Check every line of the material below for the string "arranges". State how many lines have it.
╭─ SUPPLIED DATA
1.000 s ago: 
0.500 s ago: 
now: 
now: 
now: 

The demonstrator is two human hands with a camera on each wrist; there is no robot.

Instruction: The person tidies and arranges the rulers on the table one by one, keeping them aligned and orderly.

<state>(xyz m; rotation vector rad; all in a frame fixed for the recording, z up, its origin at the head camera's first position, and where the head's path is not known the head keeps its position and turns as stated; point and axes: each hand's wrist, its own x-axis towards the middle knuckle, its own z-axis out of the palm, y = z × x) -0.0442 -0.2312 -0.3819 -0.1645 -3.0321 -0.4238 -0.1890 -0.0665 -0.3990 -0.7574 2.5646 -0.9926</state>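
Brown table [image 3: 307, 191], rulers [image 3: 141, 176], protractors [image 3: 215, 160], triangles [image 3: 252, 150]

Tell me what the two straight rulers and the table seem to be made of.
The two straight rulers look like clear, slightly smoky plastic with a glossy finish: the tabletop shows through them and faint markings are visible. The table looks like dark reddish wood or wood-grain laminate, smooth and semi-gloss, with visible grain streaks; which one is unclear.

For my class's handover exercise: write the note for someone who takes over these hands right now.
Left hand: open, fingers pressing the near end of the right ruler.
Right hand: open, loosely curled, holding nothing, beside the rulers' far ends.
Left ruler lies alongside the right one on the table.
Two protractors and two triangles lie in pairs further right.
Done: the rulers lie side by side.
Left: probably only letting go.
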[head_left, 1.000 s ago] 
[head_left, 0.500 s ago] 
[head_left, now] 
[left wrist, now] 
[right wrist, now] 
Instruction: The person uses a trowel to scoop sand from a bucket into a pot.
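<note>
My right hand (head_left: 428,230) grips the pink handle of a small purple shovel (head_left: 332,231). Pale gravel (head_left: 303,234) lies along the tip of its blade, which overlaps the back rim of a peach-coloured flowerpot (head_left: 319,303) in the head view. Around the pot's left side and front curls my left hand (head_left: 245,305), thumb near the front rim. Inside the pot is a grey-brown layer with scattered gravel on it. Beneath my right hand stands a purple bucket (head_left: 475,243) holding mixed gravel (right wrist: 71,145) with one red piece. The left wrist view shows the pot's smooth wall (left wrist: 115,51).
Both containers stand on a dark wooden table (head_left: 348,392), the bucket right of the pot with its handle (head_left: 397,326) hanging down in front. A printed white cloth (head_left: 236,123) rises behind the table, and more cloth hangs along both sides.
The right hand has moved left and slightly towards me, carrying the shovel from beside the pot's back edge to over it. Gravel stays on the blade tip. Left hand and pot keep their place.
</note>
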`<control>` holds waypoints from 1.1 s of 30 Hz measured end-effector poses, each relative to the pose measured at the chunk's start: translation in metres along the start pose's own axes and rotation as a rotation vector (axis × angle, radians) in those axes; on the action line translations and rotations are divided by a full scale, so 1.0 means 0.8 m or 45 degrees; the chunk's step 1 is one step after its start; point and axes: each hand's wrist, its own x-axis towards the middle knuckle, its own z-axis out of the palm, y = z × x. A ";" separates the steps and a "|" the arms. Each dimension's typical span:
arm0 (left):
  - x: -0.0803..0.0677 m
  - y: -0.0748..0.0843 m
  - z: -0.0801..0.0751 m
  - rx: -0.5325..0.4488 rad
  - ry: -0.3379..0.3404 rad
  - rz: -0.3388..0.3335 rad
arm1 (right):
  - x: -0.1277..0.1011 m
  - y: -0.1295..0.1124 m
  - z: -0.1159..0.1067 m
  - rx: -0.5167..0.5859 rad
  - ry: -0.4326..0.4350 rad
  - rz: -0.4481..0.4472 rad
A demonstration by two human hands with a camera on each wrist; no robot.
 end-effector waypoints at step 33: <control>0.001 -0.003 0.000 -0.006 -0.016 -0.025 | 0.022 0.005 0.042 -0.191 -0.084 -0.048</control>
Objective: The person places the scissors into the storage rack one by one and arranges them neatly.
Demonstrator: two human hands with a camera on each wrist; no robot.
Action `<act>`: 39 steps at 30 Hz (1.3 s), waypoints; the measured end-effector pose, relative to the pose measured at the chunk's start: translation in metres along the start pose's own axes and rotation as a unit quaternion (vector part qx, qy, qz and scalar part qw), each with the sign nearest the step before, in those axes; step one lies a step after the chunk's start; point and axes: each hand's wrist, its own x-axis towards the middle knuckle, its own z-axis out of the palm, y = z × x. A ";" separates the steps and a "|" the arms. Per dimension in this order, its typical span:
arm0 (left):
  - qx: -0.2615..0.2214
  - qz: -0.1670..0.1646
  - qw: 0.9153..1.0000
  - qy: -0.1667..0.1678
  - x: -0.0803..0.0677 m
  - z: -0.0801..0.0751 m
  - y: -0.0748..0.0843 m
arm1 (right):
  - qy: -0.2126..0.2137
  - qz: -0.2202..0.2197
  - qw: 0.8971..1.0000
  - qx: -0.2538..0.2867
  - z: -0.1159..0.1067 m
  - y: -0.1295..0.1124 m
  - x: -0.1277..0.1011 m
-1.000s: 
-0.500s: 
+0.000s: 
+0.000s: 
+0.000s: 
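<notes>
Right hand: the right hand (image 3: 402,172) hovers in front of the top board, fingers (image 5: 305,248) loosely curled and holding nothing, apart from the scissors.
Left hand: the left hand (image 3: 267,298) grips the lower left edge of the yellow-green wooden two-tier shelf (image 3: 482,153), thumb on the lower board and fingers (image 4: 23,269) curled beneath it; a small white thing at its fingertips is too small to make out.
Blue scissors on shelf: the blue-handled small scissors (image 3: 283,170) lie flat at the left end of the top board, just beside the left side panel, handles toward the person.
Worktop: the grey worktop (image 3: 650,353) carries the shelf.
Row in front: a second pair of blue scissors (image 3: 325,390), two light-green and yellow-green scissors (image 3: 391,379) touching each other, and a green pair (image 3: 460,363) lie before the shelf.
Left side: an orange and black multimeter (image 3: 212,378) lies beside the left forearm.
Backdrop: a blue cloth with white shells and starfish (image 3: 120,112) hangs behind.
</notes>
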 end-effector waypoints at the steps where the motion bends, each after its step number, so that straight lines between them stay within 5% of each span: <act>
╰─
RESPONSE BOX:
2